▸ **About this task**
Word for word, restate the entries below and exclude every image.

(Material supplied)

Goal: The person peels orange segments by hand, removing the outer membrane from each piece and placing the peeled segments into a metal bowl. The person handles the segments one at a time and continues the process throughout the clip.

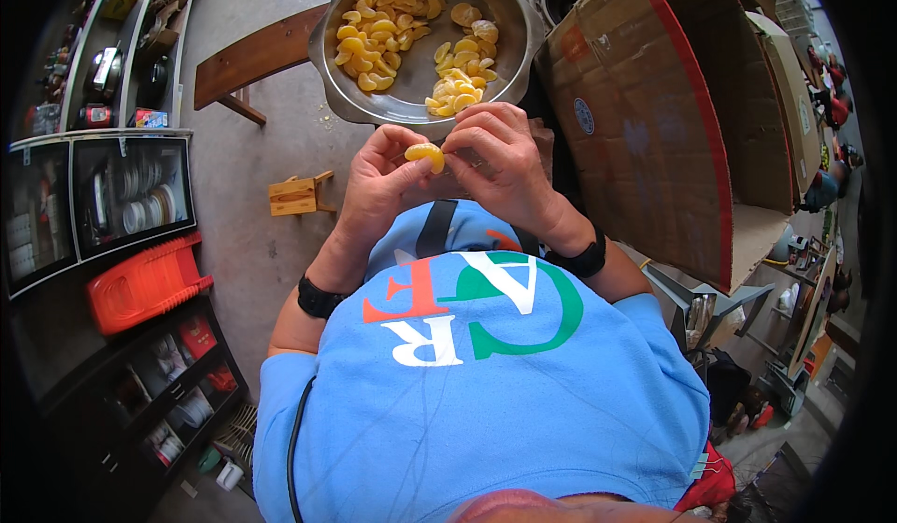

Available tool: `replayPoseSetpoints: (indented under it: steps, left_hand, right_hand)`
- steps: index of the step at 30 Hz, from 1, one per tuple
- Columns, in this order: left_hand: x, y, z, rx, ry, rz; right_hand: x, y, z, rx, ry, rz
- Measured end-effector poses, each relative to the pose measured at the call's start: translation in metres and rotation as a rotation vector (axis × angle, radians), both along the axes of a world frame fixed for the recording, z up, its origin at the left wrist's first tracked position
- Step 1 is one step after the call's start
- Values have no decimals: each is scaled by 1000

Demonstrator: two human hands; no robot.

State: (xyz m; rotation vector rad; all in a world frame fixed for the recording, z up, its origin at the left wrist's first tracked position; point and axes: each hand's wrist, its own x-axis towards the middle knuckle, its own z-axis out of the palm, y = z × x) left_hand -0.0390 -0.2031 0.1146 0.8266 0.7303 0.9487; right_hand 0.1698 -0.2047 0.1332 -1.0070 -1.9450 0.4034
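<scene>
Between thumb and fingers, my left hand [384, 173] holds a mandarin segment [425, 154] just in front of my chest. The fingertips of my right hand [499, 155] pinch at the segment's right end; whether they grip a strand of pith is too small to tell. Just beyond both hands is a wide stainless steel basin [413, 111]. A large heap of peeled segments [382, 29] lies on its left side. On the right lie more segments [455, 92], with a few larger unseparated pieces [483, 30] above them.
A big cardboard box [645, 131] stands open close by my right arm. Left of the basin are a wooden bench [259, 54] and a small wooden stool [293, 196] on the concrete floor. Further left stand a glass-door dish cabinet [133, 187] and an orange plastic item [151, 285].
</scene>
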Motion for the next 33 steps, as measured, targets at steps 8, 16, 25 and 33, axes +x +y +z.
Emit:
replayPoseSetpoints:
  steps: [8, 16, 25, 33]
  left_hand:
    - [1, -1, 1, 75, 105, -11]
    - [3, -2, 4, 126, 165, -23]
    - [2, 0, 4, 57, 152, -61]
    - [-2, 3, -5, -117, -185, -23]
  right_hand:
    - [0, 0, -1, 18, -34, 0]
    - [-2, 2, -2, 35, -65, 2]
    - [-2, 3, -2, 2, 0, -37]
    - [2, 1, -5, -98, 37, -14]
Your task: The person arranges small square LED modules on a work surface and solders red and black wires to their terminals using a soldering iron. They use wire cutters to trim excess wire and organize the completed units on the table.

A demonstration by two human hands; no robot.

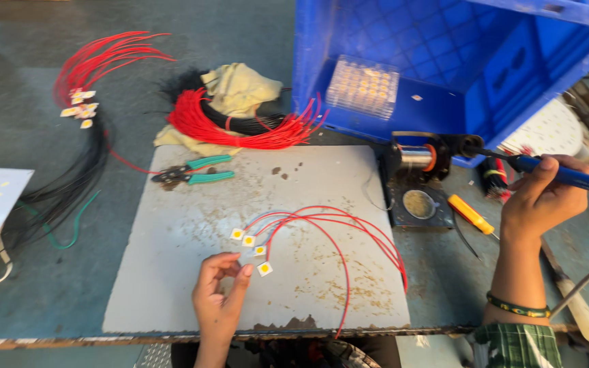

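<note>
My left hand (pixel 219 294) rests on a grey work board (pixel 172 272), thumb and forefinger pinched close together beside several small square LED chips (pixel 264 268) with red wires (pixel 339 228) arching away to the right. Whether it grips a chip or wire is hard to tell. My right hand (pixel 540 197) holds a blue-handled soldering iron (pixel 567 176), its tip pointing left toward the iron stand (pixel 417 158) with a solder spool.
Green-handled pliers (pixel 202 170) lie at the board's top. A red and black wire bundle (pixel 240 126) sits on a yellow cloth. More red wires with chips (pixel 80 102) lie far left. A blue crate (pixel 458 61) holds a clear tray. A yellow-handled tool (pixel 470 214) lies near a tip cleaner (pixel 418 203).
</note>
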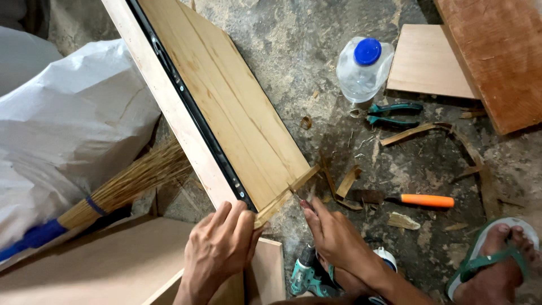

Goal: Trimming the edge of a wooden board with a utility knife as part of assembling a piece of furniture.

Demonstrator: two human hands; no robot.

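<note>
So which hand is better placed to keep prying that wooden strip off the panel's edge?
Probably the right hand: it holds the small tool at the strip, while the left hand grips the panel corner.

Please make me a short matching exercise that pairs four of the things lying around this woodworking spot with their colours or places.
Things:
1. bottle cap
2. chisel handle
3. pliers
4. broom

Descriptions:
A. orange, on the floor right of the wood scraps
B. straw bristles with a blue handle, left of the panel
C. blue, on top of the clear plastic bottle
D. green grips, on the floor just below the bottle

Pairs: 1-C, 2-A, 3-D, 4-B
</note>
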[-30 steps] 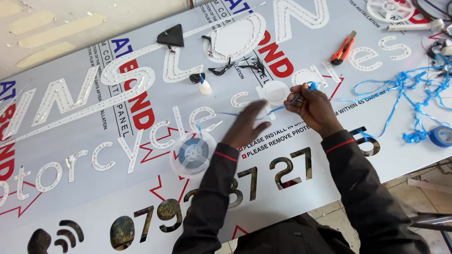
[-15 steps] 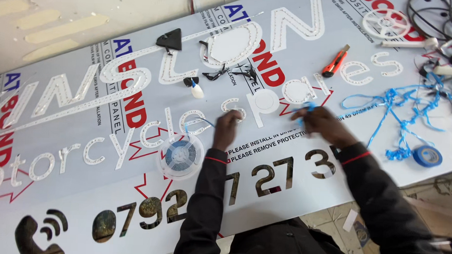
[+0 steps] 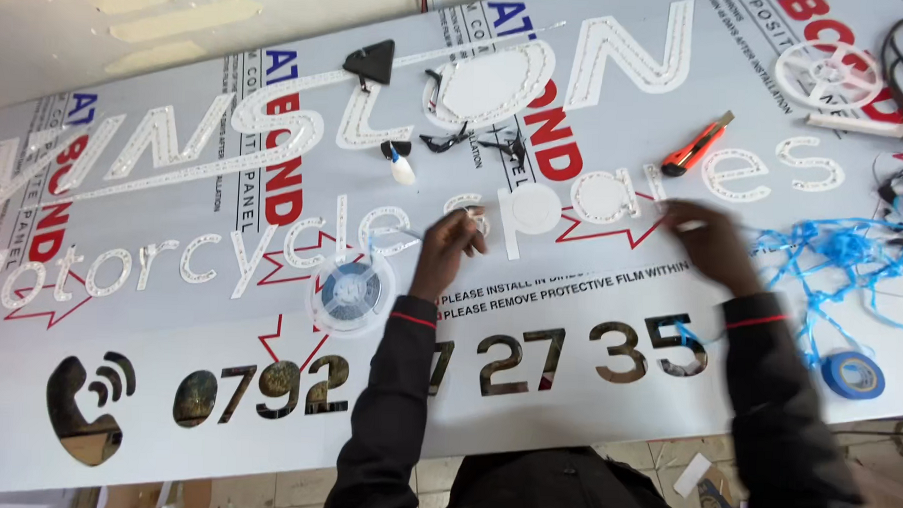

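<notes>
A large white sign panel (image 3: 587, 399) with cut-out letters, digits and a phone symbol lies flat under me. My left hand (image 3: 447, 249) rests on it beside a white acrylic letter, its fingertips pinching something small at that letter's edge. My right hand (image 3: 707, 243) is blurred in motion to the right of the round white letter pieces (image 3: 538, 207), and whether it holds anything is unclear. A clear spool of thin wire (image 3: 352, 293) sits just left of my left forearm.
An orange utility knife (image 3: 697, 144) lies above my right hand. Tangled blue film strips (image 3: 837, 252) and a roll of blue tape (image 3: 854, 374) are at the right. A black triangular piece (image 3: 370, 63) and small black clips (image 3: 445, 142) sit near the top letters. Floor shows below the panel's front edge.
My right hand has swung out to the right, away from the letter pieces. My left hand has stayed on the panel by the white letter. The view has shifted slightly.
</notes>
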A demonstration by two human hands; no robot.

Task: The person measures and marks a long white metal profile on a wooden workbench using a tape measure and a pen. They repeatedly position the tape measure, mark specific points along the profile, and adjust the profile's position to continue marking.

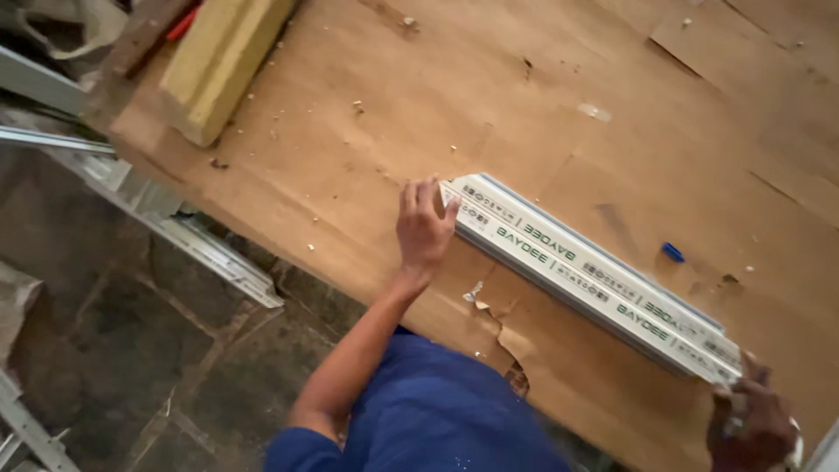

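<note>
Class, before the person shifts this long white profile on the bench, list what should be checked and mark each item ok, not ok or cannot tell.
1. Left hand on one end of the white profile: ok.
2. Right hand at the other end: ok.
3. Profile lying flat on the cardboard-covered bench: ok.
4. Blue bit apart from the profile: ok.
5. Cardboard edge untorn near the person: not ok.
6. Firmness of either grip: cannot tell.
</note>
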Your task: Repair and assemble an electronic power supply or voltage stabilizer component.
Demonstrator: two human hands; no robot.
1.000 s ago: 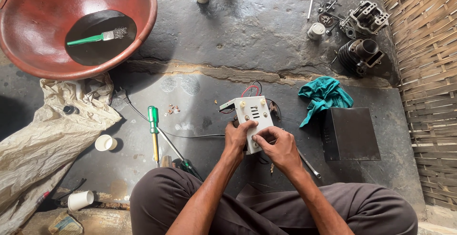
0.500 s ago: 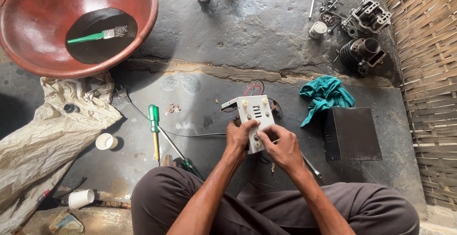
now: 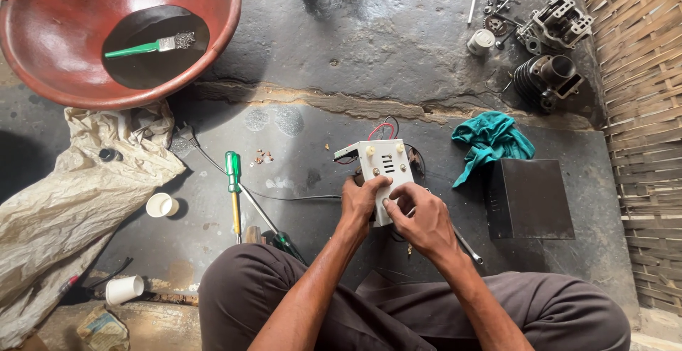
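Note:
A small white electrical panel (image 3: 384, 164) with knobs, slots and red and black wires at its back stands tilted on the dark concrete floor in front of me. My left hand (image 3: 361, 199) grips its lower left edge. My right hand (image 3: 420, 216) holds its lower right side, fingertips pressed on the front face. The panel's lower part is hidden by both hands. I sit on the floor with my knees spread on either side.
A green-handled screwdriver (image 3: 233, 187) lies to the left, a second one (image 3: 273, 229) by my knee. A teal rag (image 3: 490, 141) and black metal box (image 3: 529, 198) sit right. Engine parts (image 3: 550, 52) lie far right. A red basin (image 3: 121, 31) holds a brush (image 3: 149, 45).
The panel and both hands have stayed in nearly the same place; only my fingers have shifted slightly on its lower front.

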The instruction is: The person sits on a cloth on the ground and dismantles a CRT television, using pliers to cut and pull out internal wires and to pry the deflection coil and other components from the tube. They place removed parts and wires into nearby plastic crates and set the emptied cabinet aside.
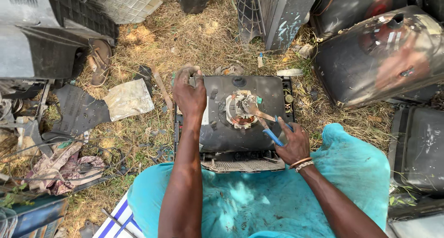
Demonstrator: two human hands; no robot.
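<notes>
1. At the far left, on the dry grass, lie a grey shell, a sandal, a dark grid panel and a dirty bag. Loose wires and rags sit near the left edge.
2. The left hand is closed on the top left corner of the old TV tube. It holds the tube down.
3. The tube lies on the ground, back side up, just past the person's knees. Its copper coil is in the middle of the back.
4. The right hand grips pliers with blue handles. The tips touch the coil.
5. This looks like the step of pulling the coil loose. The next move would seem to need a firm squeeze and a steady pull, while the left hand keeps the tube from sliding.
6. At the right, a big dark tube sits close to the top right corner, and another dark one is near the right edge. Room is tight there. The grass just left of the tube is more open.
</notes>
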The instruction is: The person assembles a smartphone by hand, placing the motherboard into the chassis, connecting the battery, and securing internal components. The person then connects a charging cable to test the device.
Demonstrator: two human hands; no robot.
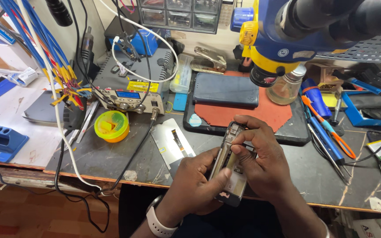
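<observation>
Over a cluttered repair bench (pixel 111 158), the left hand (pixel 197 183) cradled an opened phone (pixel 230 165) by its edges while the right hand (pixel 261 161) pinched its exposed, likely fragile inside.

A single head-worn camera looks steeply down and forward from close above the scratched dark workbench (pixel 111 154). A blue-and-yellow microscope head (pixel 283 39) hangs far right, very near the lens.
</observation>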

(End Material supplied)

▸ **Solution to this exercise**
Goal: The person peels orange segments by hand, removing the outer membrane from each piece and placing the peeled segments into a metal bowl. The person handles the segments one at a time and continues the process throughout the clip.


Available tool: `replayPoseSetpoints: (indented under it: steps, left_hand, right_hand)`
- steps: index of the step at 30 Hz, from 1, one per tuple
- Columns, in this order: left_hand: x, y, z, rx, ry, rz; right_hand: x, y, z, rx, ry, rz
- Measured end-effector poses, each relative to the pose measured at the call's start: translation in metres and rotation as a rotation vector (axis × angle, radians), both along the axes of a world frame fixed for the recording, z up, its origin at the left wrist's first tracked position
- Step 1 is one step after the call's start
- Values have no decimals: each is scaled by 1000

Demonstrator: two human hands; no robot.

State: (xyz m; rotation vector rad; all in a world frame fixed for the recording, z up, its origin at the left wrist's first tracked position; point and axes: each hand's wrist, its own x-axis towards the middle knuckle, its own z-axis out of the palm, y = z × x) left_hand -0.0390 -0.2031 0.1146 0.8266 0.7303 0.9487; right_hand 0.1698 -0.2047 0.1332 -1.0070 -1.9450 0.4034
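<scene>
Between thumb and fingers, my left hand [384, 173] holds a mandarin segment [425, 154] just in front of my chest. The fingertips of my right hand [499, 155] pinch at the segment's right end; whether they grip a strand of pith is too small to tell. Just beyond both hands is a wide stainless steel basin [413, 111]. A large heap of peeled segments [382, 29] lies on its left side. On the right lie more segments [455, 92], with a few larger unseparated pieces [483, 30] above them.
A big cardboard box [645, 131] stands open close by my right arm. Left of the basin are a wooden bench [259, 54] and a small wooden stool [293, 196] on the concrete floor. Further left stand a glass-door dish cabinet [133, 187] and an orange plastic item [151, 285].
</scene>
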Motion for the next 33 steps, as measured, targets at steps 8, 16, 25 and 33, axes +x +y +z.
Emit:
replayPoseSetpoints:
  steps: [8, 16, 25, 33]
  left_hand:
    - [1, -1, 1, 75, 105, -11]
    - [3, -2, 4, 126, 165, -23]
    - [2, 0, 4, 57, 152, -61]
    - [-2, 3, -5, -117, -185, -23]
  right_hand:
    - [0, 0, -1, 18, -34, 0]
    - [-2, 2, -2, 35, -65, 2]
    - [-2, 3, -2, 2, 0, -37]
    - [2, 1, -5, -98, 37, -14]
Your task: The person arranges small square LED modules on a work surface and solders red and black wires to their terminals using a soldering iron. They use wire cutters to trim excess wire and organize the completed units on the table.

A demonstration by two human hands; no robot.


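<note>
My left hand (pixel 219 294) rests on a grey work board (pixel 172 272), thumb and forefinger pinched close together beside several small square LED chips (pixel 264 268) with red wires (pixel 339 228) arching away to the right. Whether it grips a chip or wire is hard to tell. My right hand (pixel 540 197) holds a blue-handled soldering iron (pixel 567 176), its tip pointing left toward the iron stand (pixel 417 158) with a solder spool.
Green-handled pliers (pixel 202 170) lie at the board's top. A red and black wire bundle (pixel 240 126) sits on a yellow cloth. More red wires with chips (pixel 80 102) lie far left. A blue crate (pixel 458 61) holds a clear tray. A yellow-handled tool (pixel 470 214) lies near a tip cleaner (pixel 418 203).
</note>
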
Goal: Trimming the edge of a wooden board with a utility knife as part of assembling a piece of furniture.

Demonstrator: two human hands; no robot.

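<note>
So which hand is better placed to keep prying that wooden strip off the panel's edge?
Probably the right hand: it holds the small tool at the strip, while the left hand grips the panel corner.

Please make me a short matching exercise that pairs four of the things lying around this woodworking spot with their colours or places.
Things:
1. bottle cap
2. chisel handle
3. pliers
4. broom

Descriptions:
A. orange, on the floor right of the wood scraps
B. straw bristles with a blue handle, left of the panel
C. blue, on top of the clear plastic bottle
D. green grips, on the floor just below the bottle

Pairs: 1-C, 2-A, 3-D, 4-B
</note>
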[-30 steps] 
[-15 steps] 
[+0 steps] 

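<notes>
A large white sign panel (image 3: 587, 399) with cut-out letters, digits and a phone symbol lies flat under me. My left hand (image 3: 447, 249) rests on it beside a white acrylic letter, its fingertips pinching something small at that letter's edge. My right hand (image 3: 707, 243) is blurred in motion to the right of the round white letter pieces (image 3: 538, 207), and whether it holds anything is unclear. A clear spool of thin wire (image 3: 352, 293) sits just left of my left forearm.
An orange utility knife (image 3: 697, 144) lies above my right hand. Tangled blue film strips (image 3: 837, 252) and a roll of blue tape (image 3: 854, 374) are at the right. A black triangular piece (image 3: 370, 63) and small black clips (image 3: 445, 142) sit near the top letters. Floor shows below the panel's front edge.
My right hand has swung out to the right, away from the letter pieces. My left hand has stayed on the panel by the white letter. The view has shifted slightly.
</notes>
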A demonstration by two human hands; no robot.

Task: The person measures and marks a long white metal profile on a wooden workbench using a tape measure and a pen. They repeatedly position the tape measure, mark specific points along the profile, and adjust the profile's position to continue marking.


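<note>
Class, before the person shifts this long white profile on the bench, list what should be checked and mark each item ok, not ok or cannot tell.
1. Left hand on one end of the white profile: ok.
2. Right hand at the other end: ok.
3. Profile lying flat on the cardboard-covered bench: ok.
4. Blue bit apart from the profile: ok.
5. Cardboard edge untorn near the person: not ok.
6. Firmness of either grip: cannot tell.
</note>
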Your task: Repair and assemble an electronic power supply or voltage stabilizer component.
Demonstrator: two human hands; no robot.
1.000 s ago: 
0.500 s ago: 
now: 
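Note:
A small white electrical panel (image 3: 384, 164) with knobs, slots and red and black wires at its back stands tilted on the dark concrete floor in front of me. My left hand (image 3: 361, 199) grips its lower left edge. My right hand (image 3: 420, 216) holds its lower right side, fingertips pressed on the front face. The panel's lower part is hidden by both hands. I sit on the floor with my knees spread on either side.
A green-handled screwdriver (image 3: 233, 187) lies to the left, a second one (image 3: 273, 229) by my knee. A teal rag (image 3: 490, 141) and black metal box (image 3: 529, 198) sit right. Engine parts (image 3: 550, 52) lie far right. A red basin (image 3: 121, 31) holds a brush (image 3: 149, 45).
The panel and both hands have stayed in nearly the same place; only my fingers have shifted slightly on its lower front.
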
The instruction is: The person sits on a cloth on the ground and dismantles a CRT television, using pliers to cut and pull out internal wires and to pry the deflection coil and other components from the tube. They place removed parts and wires into nearby plastic crates and set the emptied cabinet aside.
Demonstrator: two human hands; no robot.
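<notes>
1. At the far left, on the dry grass, lie a grey shell, a sandal, a dark grid panel and a dirty bag. Loose wires and rags sit near the left edge.
2. The left hand is closed on the top left corner of the old TV tube. It holds the tube down.
3. The tube lies on the ground, back side up, just past the person's knees. Its copper coil is in the middle of the back.
4. The right hand grips pliers with blue handles. The tips touch the coil.
5. This looks like the step of pulling the coil loose. The next move would seem to need a firm squeeze and a steady pull, while the left hand keeps the tube from sliding.
6. At the right, a big dark tube sits close to the top right corner, and another dark one is near the right edge. Room is tight there. The grass just left of the tube is more open.
</notes>
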The instruction is: The person assembles a smartphone by hand, placing the motherboard into the chassis, connecting the battery, and securing internal components. The person then connects a charging cable to test the device.
Demonstrator: two human hands; no robot.
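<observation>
Over a cluttered repair bench (pixel 111 158), the left hand (pixel 197 183) cradled an opened phone (pixel 230 165) by its edges while the right hand (pixel 261 161) pinched its exposed, likely fragile inside.

A single head-worn camera looks steeply down and forward from close above the scratched dark workbench (pixel 111 154). A blue-and-yellow microscope head (pixel 283 39) hangs far right, very near the lens.
</observation>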

Nothing else is required to complete the output.